そして翌日、画工は鏡が池に行き、おびただしく椿が落ちてくる池に横たわる女を想像して、「矢張(やはり)御那美さんの顔が一番似合う様だ」と思う。その直後に鏡が池を見下ろす崖の上に那美が現れ、飛び込むかと思った刹那、彼女はひらりと身をひねって向こう側へ飛ぶ。けれどもその一瞬、池には那美の姿が水の中に映ったのではないか。画工は崖の上を見ていて見逃しているが、オフィーリアと那美が重なる一瞬を読者は想像する(十)。
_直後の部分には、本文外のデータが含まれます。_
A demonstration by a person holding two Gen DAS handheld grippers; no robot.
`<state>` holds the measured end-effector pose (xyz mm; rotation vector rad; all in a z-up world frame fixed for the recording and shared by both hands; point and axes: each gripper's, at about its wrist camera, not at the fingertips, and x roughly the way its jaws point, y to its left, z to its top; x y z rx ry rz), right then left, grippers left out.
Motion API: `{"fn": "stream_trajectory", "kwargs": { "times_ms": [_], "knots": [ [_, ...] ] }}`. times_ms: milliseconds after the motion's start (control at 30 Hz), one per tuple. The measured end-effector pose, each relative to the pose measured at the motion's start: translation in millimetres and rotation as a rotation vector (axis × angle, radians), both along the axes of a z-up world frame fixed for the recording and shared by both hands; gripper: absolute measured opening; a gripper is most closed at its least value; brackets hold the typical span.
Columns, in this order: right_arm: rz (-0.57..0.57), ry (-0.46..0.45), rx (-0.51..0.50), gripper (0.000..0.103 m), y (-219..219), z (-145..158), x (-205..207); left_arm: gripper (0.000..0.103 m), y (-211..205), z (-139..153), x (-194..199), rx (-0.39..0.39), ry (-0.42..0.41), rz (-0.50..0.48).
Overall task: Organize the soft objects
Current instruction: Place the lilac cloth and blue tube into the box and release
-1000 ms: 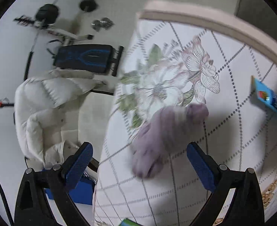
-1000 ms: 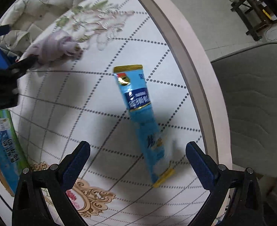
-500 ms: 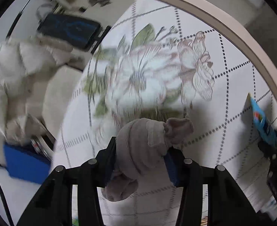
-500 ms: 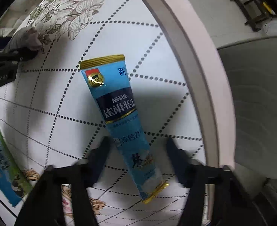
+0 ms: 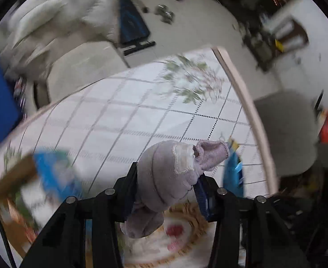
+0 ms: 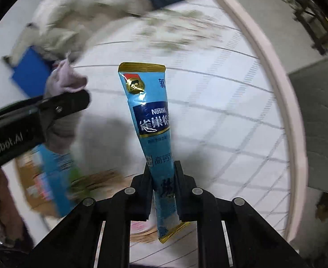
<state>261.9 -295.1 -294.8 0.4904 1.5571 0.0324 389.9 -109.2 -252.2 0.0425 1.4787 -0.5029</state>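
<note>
My left gripper [image 5: 167, 187] is shut on a rolled lilac sock [image 5: 170, 178] and holds it above the round table. The sock also shows at the left of the right wrist view [image 6: 63, 84], clamped by the left gripper [image 6: 59, 109]. My right gripper [image 6: 162, 174] is shut on the lower part of a blue Nestle sachet [image 6: 150, 120], which stands upright above the table. The sachet's edge shows in the left wrist view [image 5: 232, 172] just right of the sock.
The round table [image 5: 123, 120] has a white checked cloth with flower prints and a pink rim [image 6: 275, 84]. A blue packet [image 6: 52, 172] lies at the table's left. A grey chair [image 5: 286, 129] stands to the right, a white padded jacket [image 5: 52, 17] beyond the far edge.
Both grippers have lifted off the table with what they hold. The right gripper closed on the sachet and raised it upright. The left gripper swung right with the sock.
</note>
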Motion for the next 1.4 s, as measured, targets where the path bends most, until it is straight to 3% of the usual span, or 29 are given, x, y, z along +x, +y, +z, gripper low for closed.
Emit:
{"fn": "stream_trajectory", "kwargs": {
  "times_ms": [67,200,300,400,600,800,867,900,967,1000,1100,1400],
  "knots": [
    [0.014,-0.033,0.053,0.018,40.3,21.7,-3.6,0.043,46.8,17.5,-4.8,0.024,0.016,0.076],
    [0.073,-0.094,0.126,0.018,117.2,60.0,1.4,0.043,117.2,16.0,-9.5,0.044,0.066,0.215],
    [0.112,-0.090,0.146,0.018,165.0,60.4,8.5,0.043,166.2,1.7,-6.4,0.019,0.135,0.328],
    [0.126,-0.060,0.155,0.018,200.6,48.3,17.7,0.043,190.0,-16.9,-0.2,-0.008,0.192,0.371],
    [0.156,-0.022,0.128,0.018,240.0,21.4,30.0,0.043,200.9,-49.6,17.4,-0.018,0.265,0.386],
    [0.166,0.017,0.066,0.018,248.9,-2.3,39.8,0.046,200.3,-77.1,34.3,-0.032,0.359,0.352],
    [0.170,0.059,0.055,0.026,248.2,-11.9,41.9,0.046,198.8,-83.7,35.3,-0.025,0.394,0.338],
    [0.166,0.078,0.049,0.046,247.1,-16.6,42.4,0.046,198.1,-85.8,36.1,-0.018,0.399,0.328],
    [0.153,0.077,0.054,0.058,244.4,-14.7,42.5,0.051,194.5,-84.7,36.6,0.011,0.381,0.302],
    [0.160,0.073,0.035,0.062,244.8,-13.0,42.7,0.059,191.7,-84.1,37.6,0.023,0.363,0.289],
    [0.164,0.066,0.013,0.062,244.0,-8.4,43.8,0.070,189.8,-79.0,37.6,0.005,0.345,0.277],
    [0.164,0.058,-0.018,0.062,237.2,-0.8,42.0,0.070,202.1,-54.1,28.7,0.015,0.271,0.278]
  ]
}}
美しい女性が水底に漂うイメージ(漱石が好むモチーフの一つ)。
明治37年2月9日付の寺田寅彦宛のはがきに、前年5月、華厳の滝に投身自殺した藤村操から発想した詩「水底の感」を書いている。
水底の感 藤村操女子
水の底、水の底。住まば水の底。深き契り、深く沈めて、永く住まん、君と我。
黒髪の、長き乱れ。藻屑もつれて、ゆるく漾ふ。夢ならぬ夢の命か。暗からぬ暗きあたり。
うれし水底。清き吾等に、譏り遠く憂透らず。有耶無耶の心ゆらぎて、愛の影ほの見ゆ。
これは、「藤村操女子」と女性名を付け、水底に住み、喜んでその世界を享受する愛の詩で、妖しい官能がある。ミレーの描いたオフィーリアを、詩に置き換えたようなものだ。この異様な詩こそ、漱石の水底のイメージへの強い執着を示すものだ。
漱石は、『草枕』の中でも藤村の投身自殺について、「余の視る所にては、彼の青年は美の一字の為めに、捨つべからざる命を捨てたるものと思う」(十二)と書く。投身自殺の苦悩や社会的意味を無視し、ひたすら美を認めようとしている。漱石は藤村の自殺に「事実としての美」を見て、水底のイメージをふくらませた。
水底だけでなく、雨や海、川、霧など、水のイメージが漱石文学の重要なモチーフになっている。どしゃ降りの洗礼を受けて物語の地に入り、海、池、風呂、雨に囲まれて展開する『草枕』は、その水のイメージが最もあふれた作品である。
このようにオフィーリアが小説の通奏低音として、執拗にリフレーンされている。あくまでも画工の描こうとする非人情の絵のイメージとしてだが、それは那美という女性によって引き出されたイメージだ。とすれば彼女は、狂気の内に死ぬ女の影を宿していることになる。しかも、彼女自らがそのことを予感していることも暗示する。
はつらつとした自由の精神を持ちながら、死の影を持つ女。漱石はそういう女として、那美を描いている。「不仕合な女」とは、そのような悲劇性である。さらに那美は、夢幻能のシテのようなイメージで描出されていくが、シテの多くは冥界から現われる。那美の美は、死あるいは滅ぶ運命と裏腹にある。
そしてさらに漱石は、その美を完成させるために、もう一つの要素を加える。
絵として完成するには、一つだけ気に入らないことがある。彼女の表情の中に、「憐れの念」がない。それが物足りない。この「憐れ」は、「神の知らぬ情(じよう)で、しかも神に尤も近き人間の情である」(十)。美を裏打ちする精神性だ。
そして最後に、別れた夫を見送る那美の一瞬の表情に、その「憐れ」が現れ、画工が絵の完成を思うところで小説は終わる。
冒頭で宣言した非人情の精神を買いた絵が、画工の胸の内に完成する。那美という女を素材にした美の完成であり、小説の美の完成でもある。